=== INSTRUCTIONS TO FOLLOW ===
Look through the listing below for the line with "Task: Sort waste" and the line with "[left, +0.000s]". Copy both, along with every line between them, exactly and with no pictures.

Start of Block

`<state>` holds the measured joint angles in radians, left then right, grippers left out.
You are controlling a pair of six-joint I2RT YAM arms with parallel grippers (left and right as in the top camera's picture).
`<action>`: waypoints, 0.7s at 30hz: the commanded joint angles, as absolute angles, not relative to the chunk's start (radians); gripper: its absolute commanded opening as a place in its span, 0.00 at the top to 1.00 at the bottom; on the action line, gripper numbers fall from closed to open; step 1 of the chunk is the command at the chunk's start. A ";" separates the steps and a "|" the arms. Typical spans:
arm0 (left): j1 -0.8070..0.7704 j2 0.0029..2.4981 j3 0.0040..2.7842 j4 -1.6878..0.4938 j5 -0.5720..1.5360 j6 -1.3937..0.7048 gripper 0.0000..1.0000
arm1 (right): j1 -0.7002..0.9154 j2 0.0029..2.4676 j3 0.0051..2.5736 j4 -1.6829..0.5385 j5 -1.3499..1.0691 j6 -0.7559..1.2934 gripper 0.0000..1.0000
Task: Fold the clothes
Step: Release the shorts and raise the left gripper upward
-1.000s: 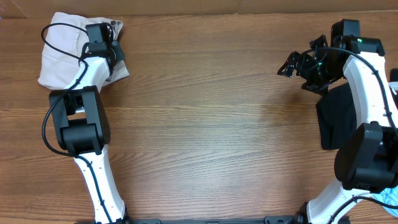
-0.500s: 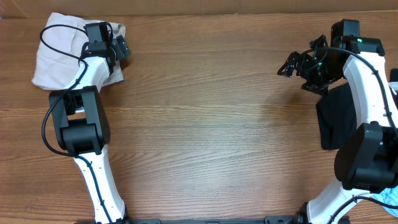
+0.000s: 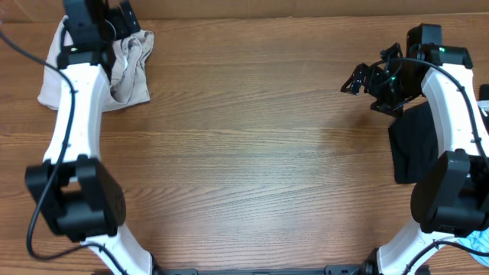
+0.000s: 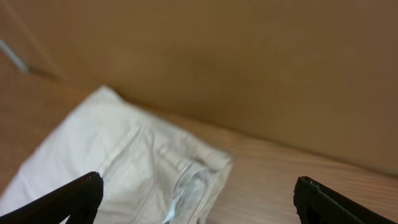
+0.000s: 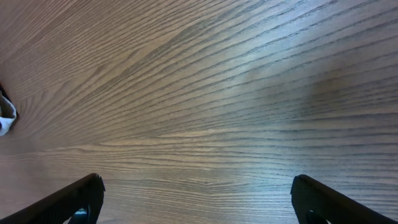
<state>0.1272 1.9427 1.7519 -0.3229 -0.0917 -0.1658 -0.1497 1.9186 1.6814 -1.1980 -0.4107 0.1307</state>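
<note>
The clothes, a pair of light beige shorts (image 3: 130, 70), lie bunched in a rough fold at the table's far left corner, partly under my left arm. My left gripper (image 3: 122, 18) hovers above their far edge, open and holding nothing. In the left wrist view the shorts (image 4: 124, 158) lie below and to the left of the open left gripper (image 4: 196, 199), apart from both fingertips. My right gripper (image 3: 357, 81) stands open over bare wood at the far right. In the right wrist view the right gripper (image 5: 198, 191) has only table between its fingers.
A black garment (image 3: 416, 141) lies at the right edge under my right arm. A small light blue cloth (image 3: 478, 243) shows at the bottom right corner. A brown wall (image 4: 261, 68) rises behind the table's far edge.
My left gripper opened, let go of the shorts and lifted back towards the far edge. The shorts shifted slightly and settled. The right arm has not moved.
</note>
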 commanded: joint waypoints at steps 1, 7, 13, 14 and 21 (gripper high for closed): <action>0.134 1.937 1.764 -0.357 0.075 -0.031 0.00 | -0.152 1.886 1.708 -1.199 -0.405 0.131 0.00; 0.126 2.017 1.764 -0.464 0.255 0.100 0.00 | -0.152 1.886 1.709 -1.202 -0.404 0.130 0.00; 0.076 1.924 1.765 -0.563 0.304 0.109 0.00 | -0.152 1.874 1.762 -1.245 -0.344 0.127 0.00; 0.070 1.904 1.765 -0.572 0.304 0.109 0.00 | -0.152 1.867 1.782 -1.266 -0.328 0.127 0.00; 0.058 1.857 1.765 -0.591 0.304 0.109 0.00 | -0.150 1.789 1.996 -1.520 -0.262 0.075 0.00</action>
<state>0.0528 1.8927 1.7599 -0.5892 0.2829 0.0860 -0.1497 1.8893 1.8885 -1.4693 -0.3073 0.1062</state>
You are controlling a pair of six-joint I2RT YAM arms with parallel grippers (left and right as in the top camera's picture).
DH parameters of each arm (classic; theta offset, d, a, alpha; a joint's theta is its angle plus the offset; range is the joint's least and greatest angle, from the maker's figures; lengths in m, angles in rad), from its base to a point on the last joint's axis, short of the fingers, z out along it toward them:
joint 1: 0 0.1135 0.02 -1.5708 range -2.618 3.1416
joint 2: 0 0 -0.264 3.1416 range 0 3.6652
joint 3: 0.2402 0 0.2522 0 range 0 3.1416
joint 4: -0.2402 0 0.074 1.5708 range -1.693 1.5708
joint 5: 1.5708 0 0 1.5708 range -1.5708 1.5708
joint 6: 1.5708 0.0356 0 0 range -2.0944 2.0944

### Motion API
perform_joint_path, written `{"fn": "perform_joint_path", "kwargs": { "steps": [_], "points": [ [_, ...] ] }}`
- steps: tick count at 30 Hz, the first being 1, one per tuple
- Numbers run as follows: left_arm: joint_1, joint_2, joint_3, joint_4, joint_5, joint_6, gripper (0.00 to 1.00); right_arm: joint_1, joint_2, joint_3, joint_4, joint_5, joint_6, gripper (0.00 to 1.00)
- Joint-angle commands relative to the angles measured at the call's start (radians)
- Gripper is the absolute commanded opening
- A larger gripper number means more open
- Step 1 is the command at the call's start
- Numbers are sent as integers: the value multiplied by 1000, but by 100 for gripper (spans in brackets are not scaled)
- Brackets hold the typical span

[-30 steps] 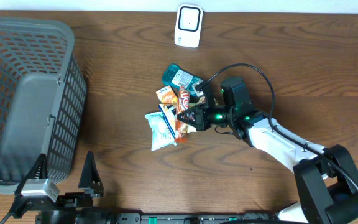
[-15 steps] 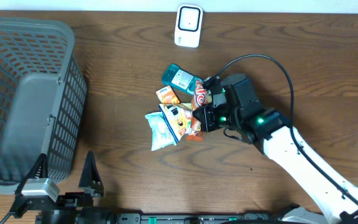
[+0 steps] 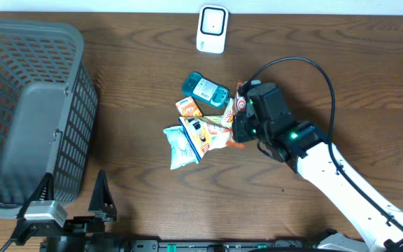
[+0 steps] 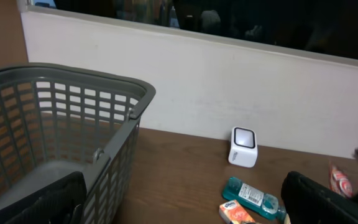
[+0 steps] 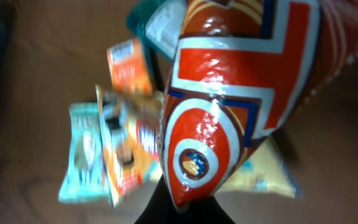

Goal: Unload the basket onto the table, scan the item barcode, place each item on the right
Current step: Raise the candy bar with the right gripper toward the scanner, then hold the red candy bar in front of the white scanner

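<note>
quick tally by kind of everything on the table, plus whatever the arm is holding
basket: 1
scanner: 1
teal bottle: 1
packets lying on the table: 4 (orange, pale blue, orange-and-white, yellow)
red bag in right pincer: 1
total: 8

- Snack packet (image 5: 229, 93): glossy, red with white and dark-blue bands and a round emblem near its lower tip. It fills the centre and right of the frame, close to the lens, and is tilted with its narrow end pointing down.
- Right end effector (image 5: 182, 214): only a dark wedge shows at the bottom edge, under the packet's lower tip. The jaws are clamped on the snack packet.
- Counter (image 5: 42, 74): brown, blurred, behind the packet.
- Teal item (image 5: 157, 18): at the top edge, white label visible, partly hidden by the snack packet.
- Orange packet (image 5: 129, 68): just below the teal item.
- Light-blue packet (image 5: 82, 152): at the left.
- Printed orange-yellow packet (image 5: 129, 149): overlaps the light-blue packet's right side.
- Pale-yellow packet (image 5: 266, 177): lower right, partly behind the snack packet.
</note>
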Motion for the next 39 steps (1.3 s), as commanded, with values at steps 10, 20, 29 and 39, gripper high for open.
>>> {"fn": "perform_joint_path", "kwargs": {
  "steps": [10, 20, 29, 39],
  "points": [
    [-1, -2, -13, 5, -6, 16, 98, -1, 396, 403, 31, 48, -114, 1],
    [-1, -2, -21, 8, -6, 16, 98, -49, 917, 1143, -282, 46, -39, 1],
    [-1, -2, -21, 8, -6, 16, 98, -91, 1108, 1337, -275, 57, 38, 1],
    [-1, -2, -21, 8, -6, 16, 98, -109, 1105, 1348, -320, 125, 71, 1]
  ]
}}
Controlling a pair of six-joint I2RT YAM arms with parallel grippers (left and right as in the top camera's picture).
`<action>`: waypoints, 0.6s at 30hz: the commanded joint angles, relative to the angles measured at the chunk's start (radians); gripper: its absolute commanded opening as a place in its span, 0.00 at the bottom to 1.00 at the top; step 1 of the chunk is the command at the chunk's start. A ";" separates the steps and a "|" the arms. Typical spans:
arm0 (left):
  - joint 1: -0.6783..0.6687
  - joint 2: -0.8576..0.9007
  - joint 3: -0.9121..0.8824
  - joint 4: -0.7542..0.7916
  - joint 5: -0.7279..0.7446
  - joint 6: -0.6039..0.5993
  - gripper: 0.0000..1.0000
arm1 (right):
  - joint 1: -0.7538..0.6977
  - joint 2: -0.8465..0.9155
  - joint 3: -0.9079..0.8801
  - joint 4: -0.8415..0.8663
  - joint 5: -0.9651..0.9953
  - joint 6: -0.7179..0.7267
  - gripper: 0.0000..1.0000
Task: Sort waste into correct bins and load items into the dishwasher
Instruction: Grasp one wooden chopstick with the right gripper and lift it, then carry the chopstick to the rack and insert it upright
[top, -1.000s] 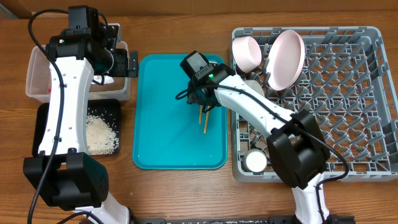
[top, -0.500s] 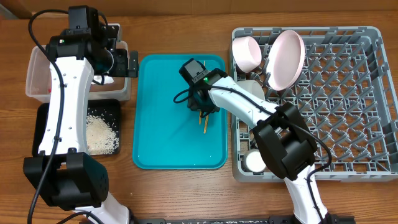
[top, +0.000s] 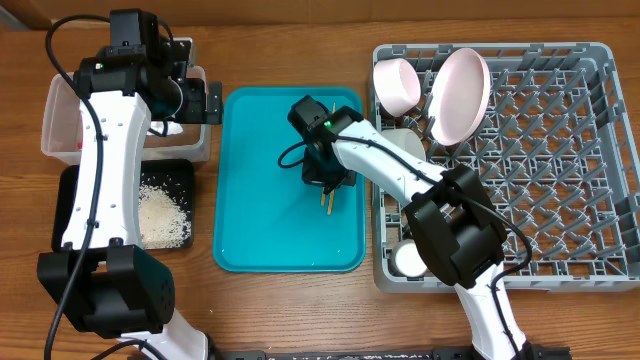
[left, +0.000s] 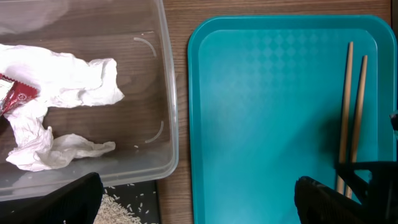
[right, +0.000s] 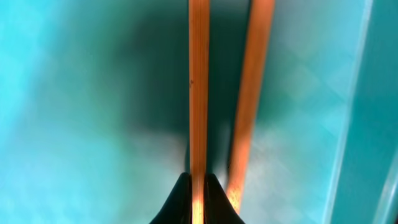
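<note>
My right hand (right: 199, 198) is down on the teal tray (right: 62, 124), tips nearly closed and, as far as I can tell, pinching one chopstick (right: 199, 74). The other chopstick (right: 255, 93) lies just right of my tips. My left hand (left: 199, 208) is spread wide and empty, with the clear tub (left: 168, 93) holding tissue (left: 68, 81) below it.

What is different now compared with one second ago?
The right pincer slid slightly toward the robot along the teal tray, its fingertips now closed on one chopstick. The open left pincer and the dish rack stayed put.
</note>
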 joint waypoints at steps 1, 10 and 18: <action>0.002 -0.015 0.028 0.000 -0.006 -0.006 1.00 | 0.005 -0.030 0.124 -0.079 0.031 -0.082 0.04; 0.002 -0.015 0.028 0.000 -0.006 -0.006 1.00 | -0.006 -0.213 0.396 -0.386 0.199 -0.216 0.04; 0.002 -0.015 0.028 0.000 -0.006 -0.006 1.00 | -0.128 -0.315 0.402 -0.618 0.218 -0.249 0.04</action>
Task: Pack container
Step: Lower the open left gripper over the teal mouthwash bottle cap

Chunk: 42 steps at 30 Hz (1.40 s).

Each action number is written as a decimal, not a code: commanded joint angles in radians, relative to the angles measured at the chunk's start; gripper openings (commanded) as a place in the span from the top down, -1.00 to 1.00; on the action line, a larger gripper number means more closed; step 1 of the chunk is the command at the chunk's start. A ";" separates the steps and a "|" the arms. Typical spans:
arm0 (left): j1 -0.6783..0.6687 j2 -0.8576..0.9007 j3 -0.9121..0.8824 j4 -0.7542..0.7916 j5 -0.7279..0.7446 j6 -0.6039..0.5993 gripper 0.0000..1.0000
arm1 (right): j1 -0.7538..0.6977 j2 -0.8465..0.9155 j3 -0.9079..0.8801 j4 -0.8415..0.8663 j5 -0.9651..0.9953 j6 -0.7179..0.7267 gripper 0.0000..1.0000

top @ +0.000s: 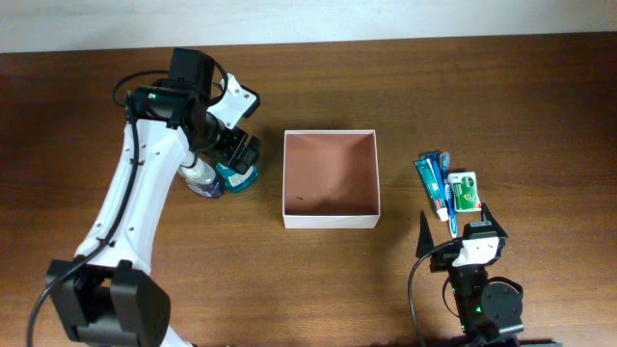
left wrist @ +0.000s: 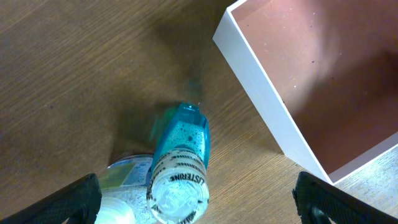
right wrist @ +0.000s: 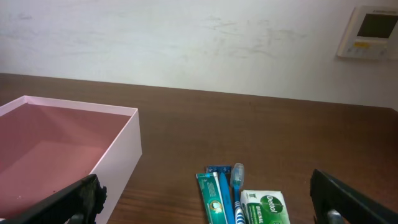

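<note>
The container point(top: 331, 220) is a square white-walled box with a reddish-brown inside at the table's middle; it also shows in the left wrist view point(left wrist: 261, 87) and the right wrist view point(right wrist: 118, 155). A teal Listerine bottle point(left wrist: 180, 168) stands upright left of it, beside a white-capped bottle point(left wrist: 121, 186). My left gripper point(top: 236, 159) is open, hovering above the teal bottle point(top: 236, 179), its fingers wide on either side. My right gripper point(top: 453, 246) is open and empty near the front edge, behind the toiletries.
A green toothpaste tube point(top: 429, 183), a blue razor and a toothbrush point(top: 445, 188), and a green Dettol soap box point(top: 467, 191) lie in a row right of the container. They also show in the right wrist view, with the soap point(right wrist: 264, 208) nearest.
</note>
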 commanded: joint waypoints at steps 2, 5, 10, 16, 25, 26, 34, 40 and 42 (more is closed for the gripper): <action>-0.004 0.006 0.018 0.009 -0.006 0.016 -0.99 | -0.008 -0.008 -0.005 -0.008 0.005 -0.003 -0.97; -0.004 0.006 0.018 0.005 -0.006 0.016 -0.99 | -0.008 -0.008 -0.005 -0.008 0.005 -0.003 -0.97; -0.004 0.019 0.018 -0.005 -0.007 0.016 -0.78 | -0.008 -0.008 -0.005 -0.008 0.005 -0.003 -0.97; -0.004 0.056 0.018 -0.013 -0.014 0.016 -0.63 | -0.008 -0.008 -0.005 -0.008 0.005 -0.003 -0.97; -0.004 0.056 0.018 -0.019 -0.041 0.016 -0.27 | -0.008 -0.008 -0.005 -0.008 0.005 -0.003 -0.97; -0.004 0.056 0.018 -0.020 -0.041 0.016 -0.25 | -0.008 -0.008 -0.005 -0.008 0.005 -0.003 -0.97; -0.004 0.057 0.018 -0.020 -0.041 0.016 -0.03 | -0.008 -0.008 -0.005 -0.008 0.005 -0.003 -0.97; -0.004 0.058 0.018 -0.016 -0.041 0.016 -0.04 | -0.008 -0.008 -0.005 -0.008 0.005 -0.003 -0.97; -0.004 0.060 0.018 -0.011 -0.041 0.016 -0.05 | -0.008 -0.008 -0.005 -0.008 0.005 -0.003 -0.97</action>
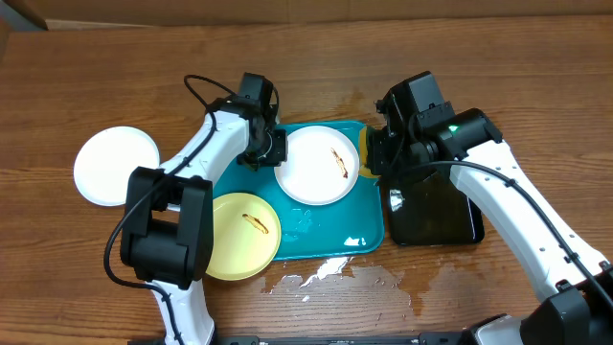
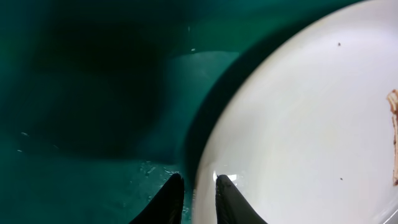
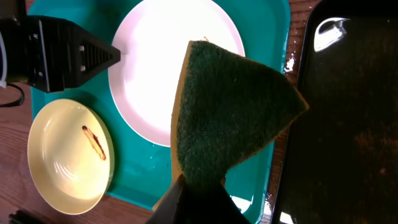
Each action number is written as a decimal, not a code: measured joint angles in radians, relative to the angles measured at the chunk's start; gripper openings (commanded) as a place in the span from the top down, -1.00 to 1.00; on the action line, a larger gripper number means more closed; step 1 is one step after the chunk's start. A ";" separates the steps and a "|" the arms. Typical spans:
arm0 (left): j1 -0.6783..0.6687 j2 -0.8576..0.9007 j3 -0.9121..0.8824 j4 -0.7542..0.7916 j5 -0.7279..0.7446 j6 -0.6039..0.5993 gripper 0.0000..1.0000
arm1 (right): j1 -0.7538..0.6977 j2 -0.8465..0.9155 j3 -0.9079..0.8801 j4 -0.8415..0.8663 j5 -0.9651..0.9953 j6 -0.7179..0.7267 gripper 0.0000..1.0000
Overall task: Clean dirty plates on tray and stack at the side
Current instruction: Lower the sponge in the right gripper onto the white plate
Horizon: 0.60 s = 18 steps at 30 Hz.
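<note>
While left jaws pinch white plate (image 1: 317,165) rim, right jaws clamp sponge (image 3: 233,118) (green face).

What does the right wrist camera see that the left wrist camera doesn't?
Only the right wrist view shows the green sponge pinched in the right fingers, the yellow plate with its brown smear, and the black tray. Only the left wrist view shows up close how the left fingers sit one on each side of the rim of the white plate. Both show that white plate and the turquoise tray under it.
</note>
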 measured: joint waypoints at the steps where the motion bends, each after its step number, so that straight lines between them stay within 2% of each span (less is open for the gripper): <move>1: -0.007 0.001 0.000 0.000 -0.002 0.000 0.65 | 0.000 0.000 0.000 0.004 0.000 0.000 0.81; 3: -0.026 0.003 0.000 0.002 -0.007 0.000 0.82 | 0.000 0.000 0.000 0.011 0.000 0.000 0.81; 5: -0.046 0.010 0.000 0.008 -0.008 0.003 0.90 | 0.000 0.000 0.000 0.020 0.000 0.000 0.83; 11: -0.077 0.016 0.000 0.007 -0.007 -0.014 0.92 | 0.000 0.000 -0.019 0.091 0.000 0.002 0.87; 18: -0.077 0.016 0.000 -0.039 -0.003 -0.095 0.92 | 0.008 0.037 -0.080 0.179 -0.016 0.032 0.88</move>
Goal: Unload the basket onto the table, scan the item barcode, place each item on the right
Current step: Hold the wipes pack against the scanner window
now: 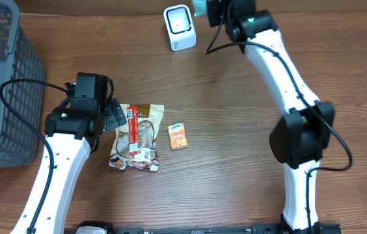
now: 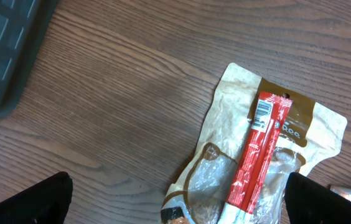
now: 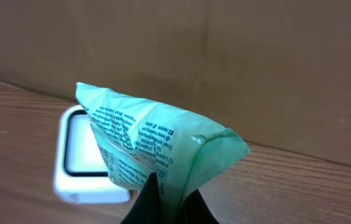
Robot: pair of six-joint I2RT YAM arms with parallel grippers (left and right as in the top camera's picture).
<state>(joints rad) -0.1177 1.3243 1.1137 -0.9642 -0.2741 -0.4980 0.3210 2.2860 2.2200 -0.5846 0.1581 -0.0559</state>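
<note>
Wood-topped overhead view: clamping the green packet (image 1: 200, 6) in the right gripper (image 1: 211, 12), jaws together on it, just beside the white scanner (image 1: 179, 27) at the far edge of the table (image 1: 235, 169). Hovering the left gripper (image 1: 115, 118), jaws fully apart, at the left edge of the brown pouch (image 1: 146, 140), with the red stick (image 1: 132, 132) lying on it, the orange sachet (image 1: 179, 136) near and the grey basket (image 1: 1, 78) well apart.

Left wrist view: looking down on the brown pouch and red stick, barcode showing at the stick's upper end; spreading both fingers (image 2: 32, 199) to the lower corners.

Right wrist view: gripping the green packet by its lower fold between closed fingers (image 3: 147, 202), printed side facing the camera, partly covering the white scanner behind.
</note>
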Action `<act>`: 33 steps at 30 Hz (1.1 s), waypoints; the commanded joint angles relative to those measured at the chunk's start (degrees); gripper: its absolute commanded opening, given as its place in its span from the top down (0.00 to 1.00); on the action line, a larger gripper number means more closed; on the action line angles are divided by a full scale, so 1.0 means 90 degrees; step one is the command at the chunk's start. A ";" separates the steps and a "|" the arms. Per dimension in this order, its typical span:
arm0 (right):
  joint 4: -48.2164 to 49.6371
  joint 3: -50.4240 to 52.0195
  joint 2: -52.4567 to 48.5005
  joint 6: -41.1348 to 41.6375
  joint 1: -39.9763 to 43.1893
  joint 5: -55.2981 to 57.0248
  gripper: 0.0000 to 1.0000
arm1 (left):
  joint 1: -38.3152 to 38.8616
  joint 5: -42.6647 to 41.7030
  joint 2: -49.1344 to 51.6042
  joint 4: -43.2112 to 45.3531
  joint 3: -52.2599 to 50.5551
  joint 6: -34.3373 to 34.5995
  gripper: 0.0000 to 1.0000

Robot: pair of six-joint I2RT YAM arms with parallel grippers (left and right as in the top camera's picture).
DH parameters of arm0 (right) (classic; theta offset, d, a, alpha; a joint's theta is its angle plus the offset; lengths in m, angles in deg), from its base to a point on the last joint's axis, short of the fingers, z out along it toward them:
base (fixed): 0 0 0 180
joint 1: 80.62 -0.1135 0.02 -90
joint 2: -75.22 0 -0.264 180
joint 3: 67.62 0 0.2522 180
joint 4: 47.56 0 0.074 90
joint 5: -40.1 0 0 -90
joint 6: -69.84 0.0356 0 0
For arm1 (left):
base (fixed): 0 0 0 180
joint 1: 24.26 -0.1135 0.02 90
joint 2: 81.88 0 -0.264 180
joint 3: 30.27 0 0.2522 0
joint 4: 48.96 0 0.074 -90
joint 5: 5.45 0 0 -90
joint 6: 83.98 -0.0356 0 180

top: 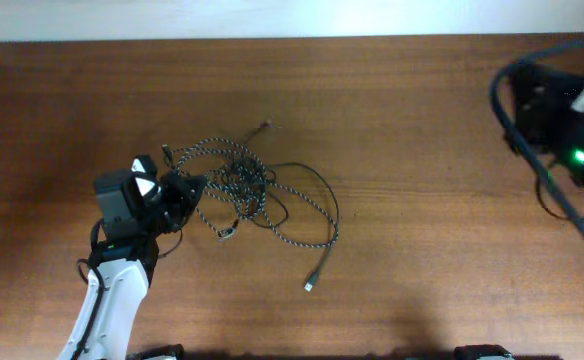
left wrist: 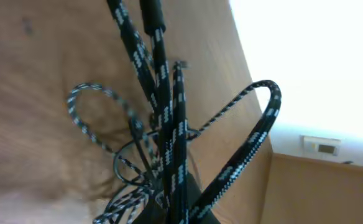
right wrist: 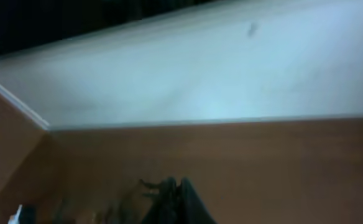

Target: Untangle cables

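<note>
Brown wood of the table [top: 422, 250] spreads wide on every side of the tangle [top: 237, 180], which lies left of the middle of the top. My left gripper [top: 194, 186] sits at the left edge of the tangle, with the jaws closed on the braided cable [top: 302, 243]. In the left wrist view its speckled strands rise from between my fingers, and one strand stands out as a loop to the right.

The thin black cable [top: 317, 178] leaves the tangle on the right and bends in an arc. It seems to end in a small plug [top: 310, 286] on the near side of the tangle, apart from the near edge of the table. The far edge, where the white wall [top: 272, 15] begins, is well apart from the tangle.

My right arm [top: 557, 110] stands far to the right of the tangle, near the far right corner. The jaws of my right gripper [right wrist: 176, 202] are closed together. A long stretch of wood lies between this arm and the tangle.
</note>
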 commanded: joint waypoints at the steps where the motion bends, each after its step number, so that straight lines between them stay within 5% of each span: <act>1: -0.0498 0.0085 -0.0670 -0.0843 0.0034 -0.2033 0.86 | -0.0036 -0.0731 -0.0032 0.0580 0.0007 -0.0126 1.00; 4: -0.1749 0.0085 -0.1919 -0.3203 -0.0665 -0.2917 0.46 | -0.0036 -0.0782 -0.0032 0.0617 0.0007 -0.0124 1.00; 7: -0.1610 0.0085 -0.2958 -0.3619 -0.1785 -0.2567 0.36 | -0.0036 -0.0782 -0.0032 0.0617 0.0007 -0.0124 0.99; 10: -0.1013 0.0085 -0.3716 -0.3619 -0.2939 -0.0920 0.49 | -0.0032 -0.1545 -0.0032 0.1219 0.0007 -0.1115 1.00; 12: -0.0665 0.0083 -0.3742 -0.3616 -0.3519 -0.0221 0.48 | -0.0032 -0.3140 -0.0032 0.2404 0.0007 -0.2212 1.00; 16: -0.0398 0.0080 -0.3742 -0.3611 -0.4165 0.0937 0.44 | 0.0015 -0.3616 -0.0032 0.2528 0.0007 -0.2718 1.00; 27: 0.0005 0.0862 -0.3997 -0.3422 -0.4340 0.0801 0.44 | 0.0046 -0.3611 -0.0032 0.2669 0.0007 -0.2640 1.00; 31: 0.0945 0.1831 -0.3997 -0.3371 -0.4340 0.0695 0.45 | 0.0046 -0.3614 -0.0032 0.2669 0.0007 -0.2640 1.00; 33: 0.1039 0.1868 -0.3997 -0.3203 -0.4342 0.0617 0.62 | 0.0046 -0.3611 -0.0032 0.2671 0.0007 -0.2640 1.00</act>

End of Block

=== SOLUTION BELOW ===
Task: Sort waste into correct bins and load items into the dishwasher
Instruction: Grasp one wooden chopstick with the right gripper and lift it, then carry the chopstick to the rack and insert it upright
[top, -1.000s] 
[top, -0.500s] 
[top, +0.000s] 
[left, +0.000s] 

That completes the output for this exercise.